- WHAT YOU WILL DO:
Every line of the listing that follows must be written out unchanged.

- GIVEN MATERIAL:
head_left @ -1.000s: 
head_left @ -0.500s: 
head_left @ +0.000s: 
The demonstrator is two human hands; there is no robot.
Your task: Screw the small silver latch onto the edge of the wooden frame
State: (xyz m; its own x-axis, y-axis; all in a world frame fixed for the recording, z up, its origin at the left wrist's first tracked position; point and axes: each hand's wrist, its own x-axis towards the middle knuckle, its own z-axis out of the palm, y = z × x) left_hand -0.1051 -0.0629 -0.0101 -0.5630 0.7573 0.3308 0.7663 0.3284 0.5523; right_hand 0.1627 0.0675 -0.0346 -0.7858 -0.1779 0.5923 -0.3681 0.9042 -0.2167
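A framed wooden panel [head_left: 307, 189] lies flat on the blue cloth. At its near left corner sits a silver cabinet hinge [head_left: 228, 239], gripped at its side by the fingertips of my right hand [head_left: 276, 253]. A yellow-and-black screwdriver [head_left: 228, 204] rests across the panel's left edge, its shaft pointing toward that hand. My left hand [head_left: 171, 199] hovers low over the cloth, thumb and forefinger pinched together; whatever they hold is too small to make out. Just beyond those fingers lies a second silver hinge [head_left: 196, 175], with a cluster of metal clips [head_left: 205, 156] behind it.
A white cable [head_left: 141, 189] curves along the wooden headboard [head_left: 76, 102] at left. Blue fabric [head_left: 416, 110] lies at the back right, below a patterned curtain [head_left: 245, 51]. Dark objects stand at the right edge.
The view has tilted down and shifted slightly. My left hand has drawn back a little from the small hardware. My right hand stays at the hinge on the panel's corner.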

- EXERCISE SOLUTION:
head_left @ -1.000s: 
head_left @ -0.500s: 
head_left @ +0.000s: 
The demonstrator is two human hands; there is no robot.
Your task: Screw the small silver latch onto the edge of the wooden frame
State: (xyz m; its own x-axis, y-axis; all in a world frame fixed for the recording, z up, its origin at the left wrist's first tracked position; point and axes: each hand's wrist, its own x-axis towards the middle knuckle, its own z-axis out of the palm, y = z × x) left_hand -0.1051 -0.0629 -0.0101 -0.5630 0.7573 0.3308 0.7663 0.3284 0.5523; right_hand 0.1627 0.0675 -0.0346 -0.7858 -0.1779 0.5923 -0.3681 0.9042 -0.2167
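A framed wooden panel [head_left: 307, 189] lies flat on the blue cloth. At its near left corner sits a silver cabinet hinge [head_left: 228, 239], gripped at its side by the fingertips of my right hand [head_left: 276, 253]. A yellow-and-black screwdriver [head_left: 228, 204] rests across the panel's left edge, its shaft pointing toward that hand. My left hand [head_left: 171, 199] hovers low over the cloth, thumb and forefinger pinched together; whatever they hold is too small to make out. Just beyond those fingers lies a second silver hinge [head_left: 196, 175], with a cluster of metal clips [head_left: 205, 156] behind it.
A white cable [head_left: 141, 189] curves along the wooden headboard [head_left: 76, 102] at left. Blue fabric [head_left: 416, 110] lies at the back right, below a patterned curtain [head_left: 245, 51]. Dark objects stand at the right edge.
The view has tilted down and shifted slightly. My left hand has drawn back a little from the small hardware. My right hand stays at the hinge on the panel's corner.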

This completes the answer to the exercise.